• [What is required]:
Transcribe the records below exactly as written, from the opening line through the line that contains "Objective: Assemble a".

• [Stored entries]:
%%

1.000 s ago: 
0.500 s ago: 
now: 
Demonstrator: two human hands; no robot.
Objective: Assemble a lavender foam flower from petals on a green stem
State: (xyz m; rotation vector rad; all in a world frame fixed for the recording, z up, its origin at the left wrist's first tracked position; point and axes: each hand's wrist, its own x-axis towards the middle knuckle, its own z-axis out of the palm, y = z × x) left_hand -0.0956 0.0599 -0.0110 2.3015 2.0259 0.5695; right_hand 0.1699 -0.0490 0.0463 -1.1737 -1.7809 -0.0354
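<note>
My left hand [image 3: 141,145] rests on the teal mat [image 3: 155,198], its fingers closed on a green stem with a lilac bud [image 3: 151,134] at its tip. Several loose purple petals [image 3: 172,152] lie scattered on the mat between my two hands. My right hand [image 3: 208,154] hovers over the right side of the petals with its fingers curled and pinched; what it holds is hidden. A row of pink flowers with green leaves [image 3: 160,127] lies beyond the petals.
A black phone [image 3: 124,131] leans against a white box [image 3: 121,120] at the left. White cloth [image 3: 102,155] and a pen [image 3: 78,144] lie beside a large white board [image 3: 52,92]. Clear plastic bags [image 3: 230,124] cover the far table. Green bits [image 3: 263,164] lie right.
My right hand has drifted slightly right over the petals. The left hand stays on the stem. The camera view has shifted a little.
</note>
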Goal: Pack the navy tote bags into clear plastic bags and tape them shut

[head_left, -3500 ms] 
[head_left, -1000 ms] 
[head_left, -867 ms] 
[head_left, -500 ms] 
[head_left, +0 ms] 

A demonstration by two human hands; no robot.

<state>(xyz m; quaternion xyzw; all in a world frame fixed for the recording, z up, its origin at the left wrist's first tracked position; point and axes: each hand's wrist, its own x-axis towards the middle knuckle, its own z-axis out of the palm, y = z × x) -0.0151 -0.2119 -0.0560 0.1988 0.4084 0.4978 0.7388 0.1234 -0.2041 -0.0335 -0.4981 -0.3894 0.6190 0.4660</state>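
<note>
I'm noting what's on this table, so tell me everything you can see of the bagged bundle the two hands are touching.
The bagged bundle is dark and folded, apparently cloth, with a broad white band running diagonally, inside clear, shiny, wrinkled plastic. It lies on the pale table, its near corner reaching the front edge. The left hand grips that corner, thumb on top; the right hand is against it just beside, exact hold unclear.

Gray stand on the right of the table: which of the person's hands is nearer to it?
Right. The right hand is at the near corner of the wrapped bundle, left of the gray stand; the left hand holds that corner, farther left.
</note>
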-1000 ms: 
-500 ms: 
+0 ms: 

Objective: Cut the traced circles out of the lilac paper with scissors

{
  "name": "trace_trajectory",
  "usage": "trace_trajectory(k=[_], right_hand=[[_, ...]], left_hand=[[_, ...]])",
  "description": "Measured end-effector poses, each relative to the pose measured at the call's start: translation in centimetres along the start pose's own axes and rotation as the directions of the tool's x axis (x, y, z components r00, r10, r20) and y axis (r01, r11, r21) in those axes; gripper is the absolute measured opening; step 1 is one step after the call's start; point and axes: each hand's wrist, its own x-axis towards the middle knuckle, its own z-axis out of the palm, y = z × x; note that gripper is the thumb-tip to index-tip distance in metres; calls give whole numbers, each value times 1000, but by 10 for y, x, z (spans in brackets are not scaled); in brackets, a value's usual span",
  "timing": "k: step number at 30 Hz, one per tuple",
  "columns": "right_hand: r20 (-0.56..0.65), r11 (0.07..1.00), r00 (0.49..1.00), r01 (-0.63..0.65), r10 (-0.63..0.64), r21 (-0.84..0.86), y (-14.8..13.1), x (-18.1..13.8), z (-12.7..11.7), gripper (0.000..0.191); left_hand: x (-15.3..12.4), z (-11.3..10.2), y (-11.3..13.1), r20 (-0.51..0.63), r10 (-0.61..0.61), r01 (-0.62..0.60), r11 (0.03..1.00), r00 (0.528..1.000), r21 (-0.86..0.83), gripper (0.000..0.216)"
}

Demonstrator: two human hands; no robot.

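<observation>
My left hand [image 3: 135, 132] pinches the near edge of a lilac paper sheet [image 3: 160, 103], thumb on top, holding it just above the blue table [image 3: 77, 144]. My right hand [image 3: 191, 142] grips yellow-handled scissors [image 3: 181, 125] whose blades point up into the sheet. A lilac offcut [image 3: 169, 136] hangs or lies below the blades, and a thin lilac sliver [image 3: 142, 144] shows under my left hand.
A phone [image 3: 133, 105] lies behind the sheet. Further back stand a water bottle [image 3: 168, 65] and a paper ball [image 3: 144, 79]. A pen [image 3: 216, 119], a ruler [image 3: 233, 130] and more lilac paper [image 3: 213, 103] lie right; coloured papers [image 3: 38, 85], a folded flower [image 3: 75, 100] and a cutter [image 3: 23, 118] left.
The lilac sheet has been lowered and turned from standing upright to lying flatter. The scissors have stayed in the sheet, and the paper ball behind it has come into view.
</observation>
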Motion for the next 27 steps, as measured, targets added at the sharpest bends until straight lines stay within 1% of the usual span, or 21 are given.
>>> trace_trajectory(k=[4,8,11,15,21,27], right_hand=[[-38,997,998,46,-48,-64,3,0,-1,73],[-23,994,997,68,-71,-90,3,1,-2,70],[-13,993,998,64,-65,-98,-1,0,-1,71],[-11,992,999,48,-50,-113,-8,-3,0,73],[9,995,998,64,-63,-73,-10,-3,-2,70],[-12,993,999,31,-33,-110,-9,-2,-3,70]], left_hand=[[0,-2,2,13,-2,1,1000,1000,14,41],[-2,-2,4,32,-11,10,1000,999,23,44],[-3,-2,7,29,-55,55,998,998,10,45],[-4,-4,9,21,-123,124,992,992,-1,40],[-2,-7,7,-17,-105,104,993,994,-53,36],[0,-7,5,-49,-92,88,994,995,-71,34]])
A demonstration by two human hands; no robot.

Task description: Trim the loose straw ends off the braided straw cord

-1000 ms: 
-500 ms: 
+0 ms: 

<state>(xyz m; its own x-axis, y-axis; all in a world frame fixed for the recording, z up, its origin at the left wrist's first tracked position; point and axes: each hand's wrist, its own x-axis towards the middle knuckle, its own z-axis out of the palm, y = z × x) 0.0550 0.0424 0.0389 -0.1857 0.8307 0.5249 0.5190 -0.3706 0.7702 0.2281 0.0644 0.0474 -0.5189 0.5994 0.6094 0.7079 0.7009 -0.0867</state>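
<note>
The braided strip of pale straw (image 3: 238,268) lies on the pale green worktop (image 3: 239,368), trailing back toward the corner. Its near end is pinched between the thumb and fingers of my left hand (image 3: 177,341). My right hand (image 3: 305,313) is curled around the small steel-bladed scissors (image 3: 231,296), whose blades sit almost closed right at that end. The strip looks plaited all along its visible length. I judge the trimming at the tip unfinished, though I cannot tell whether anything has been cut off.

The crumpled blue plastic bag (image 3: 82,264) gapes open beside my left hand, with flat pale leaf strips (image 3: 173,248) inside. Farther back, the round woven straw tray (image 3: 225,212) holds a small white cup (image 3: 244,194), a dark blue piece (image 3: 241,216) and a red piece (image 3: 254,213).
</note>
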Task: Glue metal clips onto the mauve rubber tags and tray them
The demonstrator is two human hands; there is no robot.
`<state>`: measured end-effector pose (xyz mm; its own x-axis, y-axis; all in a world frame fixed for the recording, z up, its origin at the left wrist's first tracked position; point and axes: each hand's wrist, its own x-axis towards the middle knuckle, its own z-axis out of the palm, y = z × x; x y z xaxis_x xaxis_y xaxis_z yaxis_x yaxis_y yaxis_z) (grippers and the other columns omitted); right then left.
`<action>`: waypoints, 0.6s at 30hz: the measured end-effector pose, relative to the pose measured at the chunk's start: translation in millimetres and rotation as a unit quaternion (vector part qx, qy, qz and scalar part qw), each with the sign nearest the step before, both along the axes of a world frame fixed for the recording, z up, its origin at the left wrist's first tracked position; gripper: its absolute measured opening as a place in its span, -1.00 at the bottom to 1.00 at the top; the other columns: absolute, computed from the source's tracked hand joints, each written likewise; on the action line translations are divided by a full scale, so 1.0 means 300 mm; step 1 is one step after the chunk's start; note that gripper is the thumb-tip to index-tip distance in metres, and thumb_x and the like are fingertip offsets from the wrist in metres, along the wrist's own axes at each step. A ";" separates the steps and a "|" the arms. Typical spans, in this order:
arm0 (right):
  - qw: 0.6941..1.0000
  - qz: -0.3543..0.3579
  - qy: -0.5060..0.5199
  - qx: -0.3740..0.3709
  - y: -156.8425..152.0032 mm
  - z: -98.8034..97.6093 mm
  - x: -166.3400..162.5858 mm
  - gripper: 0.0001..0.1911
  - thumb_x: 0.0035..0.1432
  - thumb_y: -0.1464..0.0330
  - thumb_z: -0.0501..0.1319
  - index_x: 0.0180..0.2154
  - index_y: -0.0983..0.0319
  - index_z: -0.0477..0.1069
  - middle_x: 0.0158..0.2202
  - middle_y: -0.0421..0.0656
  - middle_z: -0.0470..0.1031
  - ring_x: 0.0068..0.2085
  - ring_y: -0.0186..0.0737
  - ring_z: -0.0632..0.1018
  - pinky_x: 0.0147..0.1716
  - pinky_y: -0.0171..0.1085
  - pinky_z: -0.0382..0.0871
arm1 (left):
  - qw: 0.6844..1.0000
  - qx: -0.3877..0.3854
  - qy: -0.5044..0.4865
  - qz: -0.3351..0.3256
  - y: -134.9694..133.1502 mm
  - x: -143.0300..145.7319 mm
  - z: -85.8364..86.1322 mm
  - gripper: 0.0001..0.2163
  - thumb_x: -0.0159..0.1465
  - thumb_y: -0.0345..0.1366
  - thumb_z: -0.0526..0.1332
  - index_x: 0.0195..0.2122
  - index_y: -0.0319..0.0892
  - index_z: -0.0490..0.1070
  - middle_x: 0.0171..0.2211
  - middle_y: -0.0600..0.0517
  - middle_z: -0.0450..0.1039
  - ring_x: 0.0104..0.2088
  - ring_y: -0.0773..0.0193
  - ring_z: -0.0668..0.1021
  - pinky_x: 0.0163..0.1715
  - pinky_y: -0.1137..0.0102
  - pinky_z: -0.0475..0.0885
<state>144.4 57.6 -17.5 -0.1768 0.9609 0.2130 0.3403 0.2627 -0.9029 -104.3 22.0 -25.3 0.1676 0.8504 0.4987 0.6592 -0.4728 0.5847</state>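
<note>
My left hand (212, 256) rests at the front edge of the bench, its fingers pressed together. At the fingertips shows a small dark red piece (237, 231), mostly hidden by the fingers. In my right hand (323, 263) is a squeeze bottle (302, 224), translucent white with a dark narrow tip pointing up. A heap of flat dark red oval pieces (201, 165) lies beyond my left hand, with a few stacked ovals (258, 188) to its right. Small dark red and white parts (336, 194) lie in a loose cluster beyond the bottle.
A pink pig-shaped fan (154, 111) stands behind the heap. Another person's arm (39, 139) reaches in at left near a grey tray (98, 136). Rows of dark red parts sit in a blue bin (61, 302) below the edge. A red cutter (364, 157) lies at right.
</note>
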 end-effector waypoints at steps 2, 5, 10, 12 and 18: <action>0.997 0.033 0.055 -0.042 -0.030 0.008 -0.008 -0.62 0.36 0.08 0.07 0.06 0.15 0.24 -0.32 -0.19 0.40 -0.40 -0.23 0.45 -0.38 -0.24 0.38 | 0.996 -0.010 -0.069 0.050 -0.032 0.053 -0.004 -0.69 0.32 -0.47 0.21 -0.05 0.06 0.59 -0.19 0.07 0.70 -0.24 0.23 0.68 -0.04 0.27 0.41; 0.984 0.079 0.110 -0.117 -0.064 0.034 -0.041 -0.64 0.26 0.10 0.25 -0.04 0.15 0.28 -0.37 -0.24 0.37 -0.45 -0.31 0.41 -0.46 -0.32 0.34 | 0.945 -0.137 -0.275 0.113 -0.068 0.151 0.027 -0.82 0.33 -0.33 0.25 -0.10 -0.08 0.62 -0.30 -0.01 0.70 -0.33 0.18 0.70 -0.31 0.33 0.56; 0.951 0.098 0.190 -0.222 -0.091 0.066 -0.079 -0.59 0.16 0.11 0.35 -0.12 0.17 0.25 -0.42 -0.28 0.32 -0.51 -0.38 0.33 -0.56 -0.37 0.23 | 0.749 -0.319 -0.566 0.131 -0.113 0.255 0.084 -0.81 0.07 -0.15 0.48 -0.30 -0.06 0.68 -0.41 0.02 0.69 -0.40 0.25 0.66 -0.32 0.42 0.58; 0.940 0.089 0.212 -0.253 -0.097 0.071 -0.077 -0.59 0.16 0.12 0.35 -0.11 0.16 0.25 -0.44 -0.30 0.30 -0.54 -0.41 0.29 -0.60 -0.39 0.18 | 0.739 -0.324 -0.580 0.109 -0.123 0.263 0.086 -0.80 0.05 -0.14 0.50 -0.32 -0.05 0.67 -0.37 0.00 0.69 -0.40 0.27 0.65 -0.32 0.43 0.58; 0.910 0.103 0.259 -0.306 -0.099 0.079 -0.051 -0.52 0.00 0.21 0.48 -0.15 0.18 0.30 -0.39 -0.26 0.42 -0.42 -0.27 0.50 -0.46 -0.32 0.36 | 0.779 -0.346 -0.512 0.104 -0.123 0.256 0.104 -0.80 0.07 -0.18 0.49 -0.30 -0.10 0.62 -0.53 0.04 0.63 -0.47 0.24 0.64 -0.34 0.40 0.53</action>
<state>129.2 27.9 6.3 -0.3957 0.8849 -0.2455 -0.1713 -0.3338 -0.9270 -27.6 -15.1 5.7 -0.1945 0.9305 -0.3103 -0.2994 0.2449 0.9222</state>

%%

• [Response box]:
1.000 s ago: 
0.500 s ago: 
now: 
Demonstrator: two human hands; no robot.
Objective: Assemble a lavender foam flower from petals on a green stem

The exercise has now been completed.